▶ **What to produce**: In the entries below, find the string "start" and return each line holding it.

-- Opening Marker --

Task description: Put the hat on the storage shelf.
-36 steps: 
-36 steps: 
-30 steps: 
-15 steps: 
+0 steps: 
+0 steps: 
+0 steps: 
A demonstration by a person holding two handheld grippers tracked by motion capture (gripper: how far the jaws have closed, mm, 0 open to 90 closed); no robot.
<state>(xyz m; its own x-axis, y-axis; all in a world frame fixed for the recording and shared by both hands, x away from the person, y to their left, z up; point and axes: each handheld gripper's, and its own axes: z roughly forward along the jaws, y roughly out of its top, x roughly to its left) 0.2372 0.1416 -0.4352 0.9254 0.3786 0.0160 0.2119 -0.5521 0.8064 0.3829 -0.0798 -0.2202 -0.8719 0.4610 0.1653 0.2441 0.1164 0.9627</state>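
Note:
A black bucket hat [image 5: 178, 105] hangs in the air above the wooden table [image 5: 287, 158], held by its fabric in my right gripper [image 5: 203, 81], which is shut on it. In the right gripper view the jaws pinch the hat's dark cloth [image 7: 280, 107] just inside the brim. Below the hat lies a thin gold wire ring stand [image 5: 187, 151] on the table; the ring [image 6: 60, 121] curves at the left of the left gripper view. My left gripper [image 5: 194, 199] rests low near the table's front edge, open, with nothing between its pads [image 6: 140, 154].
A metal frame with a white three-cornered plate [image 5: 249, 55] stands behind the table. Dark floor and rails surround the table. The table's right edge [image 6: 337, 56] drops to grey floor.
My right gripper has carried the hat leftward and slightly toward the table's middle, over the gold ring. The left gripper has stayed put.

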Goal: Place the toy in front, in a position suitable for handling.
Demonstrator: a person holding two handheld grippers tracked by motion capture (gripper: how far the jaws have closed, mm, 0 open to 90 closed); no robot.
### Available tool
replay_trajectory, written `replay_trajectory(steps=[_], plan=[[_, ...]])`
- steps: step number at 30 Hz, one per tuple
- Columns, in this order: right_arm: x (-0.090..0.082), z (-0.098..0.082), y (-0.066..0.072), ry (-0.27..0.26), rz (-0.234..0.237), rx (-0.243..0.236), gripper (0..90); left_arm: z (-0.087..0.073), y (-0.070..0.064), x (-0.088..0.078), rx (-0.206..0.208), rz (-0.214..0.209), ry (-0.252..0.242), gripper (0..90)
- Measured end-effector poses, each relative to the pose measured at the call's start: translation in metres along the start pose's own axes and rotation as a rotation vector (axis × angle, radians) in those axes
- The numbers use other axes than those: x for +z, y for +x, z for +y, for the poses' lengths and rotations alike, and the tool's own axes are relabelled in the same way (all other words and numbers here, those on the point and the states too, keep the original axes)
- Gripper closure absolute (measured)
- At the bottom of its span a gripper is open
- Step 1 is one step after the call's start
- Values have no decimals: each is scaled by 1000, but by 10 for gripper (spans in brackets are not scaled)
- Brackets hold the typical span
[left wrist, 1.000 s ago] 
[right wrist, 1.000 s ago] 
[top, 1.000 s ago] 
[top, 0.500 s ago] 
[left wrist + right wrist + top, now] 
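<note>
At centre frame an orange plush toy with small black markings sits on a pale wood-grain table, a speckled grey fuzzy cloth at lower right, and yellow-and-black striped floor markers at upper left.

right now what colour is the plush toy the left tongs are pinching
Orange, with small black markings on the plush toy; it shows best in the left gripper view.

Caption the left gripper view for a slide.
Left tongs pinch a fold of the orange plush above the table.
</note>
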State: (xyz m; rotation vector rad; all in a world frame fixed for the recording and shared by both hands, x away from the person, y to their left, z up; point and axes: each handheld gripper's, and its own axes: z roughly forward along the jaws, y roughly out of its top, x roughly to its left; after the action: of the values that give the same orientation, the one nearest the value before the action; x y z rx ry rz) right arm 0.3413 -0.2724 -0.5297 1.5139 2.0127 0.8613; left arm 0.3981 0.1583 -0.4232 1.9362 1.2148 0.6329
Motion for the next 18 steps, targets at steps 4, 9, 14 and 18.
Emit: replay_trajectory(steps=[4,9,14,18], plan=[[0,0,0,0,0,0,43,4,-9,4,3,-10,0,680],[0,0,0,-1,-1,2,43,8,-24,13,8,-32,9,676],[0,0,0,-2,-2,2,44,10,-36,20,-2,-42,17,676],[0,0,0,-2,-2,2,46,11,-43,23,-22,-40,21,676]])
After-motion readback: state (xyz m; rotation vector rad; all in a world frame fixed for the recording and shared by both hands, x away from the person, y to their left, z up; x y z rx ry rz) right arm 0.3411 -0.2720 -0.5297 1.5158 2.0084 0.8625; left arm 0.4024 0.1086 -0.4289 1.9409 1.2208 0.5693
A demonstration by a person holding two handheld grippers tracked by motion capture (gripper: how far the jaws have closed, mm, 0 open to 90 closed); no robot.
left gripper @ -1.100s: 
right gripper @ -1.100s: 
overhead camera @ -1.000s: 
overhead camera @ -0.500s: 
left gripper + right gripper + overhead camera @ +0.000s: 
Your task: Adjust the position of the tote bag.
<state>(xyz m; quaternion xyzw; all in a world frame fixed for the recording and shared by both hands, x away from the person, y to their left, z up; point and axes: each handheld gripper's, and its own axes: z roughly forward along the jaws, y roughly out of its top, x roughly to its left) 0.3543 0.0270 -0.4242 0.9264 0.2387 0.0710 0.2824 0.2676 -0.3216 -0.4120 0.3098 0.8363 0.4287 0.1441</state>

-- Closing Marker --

▶ **Result below**:
- Measured end-effector poses, each relative to the pose measured at the call's start: translation in metres along the start pose's own axes and rotation as a rotation vector (axis × angle, radians) in those axes
- Step 1 is one step after the call's start

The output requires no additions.